*Goal of the exercise:* From the data that follows, copy every line holding the string "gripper".

▬▬▬▬▬▬

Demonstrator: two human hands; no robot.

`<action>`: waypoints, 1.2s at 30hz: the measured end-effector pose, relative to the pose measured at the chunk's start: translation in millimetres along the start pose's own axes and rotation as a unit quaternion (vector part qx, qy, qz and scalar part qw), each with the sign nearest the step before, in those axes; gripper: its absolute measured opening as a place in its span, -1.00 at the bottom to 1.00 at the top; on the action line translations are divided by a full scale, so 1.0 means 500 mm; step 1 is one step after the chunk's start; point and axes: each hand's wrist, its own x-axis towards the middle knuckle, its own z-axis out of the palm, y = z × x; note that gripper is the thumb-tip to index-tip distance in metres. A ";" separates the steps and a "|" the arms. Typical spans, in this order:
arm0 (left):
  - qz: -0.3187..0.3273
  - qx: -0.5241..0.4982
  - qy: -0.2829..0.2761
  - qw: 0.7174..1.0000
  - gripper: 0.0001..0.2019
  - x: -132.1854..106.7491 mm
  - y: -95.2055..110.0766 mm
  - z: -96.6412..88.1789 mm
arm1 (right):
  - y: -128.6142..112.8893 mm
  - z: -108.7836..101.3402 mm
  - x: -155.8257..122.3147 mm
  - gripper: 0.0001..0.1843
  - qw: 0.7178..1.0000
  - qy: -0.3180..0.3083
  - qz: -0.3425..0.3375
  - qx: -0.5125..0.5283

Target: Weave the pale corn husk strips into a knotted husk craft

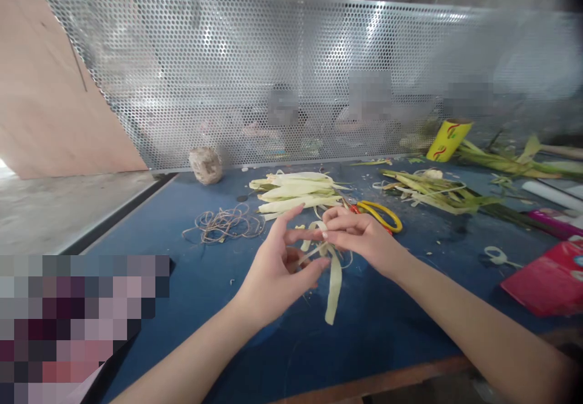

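Note:
In front of me, pale corn husk strips [334,288] hang between my two hands, one broad strip dangling below them and thinner ends curling out. My left hand [285,264] is bent around the strips from the left, its index finger raised and its thumb beneath. From the right, my right hand [359,237] pinches the upper part of the strips, its fingertips meeting the left fingers. Just beyond lie a stack of pale green corn husks [296,191] and scissors with yellow handles [380,214], partly covered by my right hand.
A tangle of thin twine [223,225] lies left on the blue table [191,319]. Behind are a rough pale block [206,165] and a perforated metal screen [250,45], with people beyond. Rightward are husk scraps [437,191], a yellow roll [449,141] and a red packet [544,279].

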 end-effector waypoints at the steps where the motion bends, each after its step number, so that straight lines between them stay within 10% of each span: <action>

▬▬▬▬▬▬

*Solved problem:*
`<action>`: waypoints, 1.2s at 30hz: the measured end-effector pose, relative to the pose measured at the chunk's start: translation in millimetres along the start pose's own axes and rotation as a unit quaternion (vector part qx, qy, qz and scalar part qw), each with the sign nearest the step before, in those axes; gripper: its absolute measured opening as a place in its span, -1.00 at the bottom to 1.00 at the top; on the action line translations are divided by a full scale, so 1.0 means 500 mm; step 1 is one step after the chunk's start; point and axes: each hand's wrist, its own x-axis towards the middle knuckle, its own z-axis out of the palm, y = z × x; note that gripper is the thumb-tip to index-tip distance in metres. A ";" separates the steps and a "|" the arms. Typical spans, in this order:
  - gripper: 0.0001..0.2019
  - gripper: 0.0001..0.1843

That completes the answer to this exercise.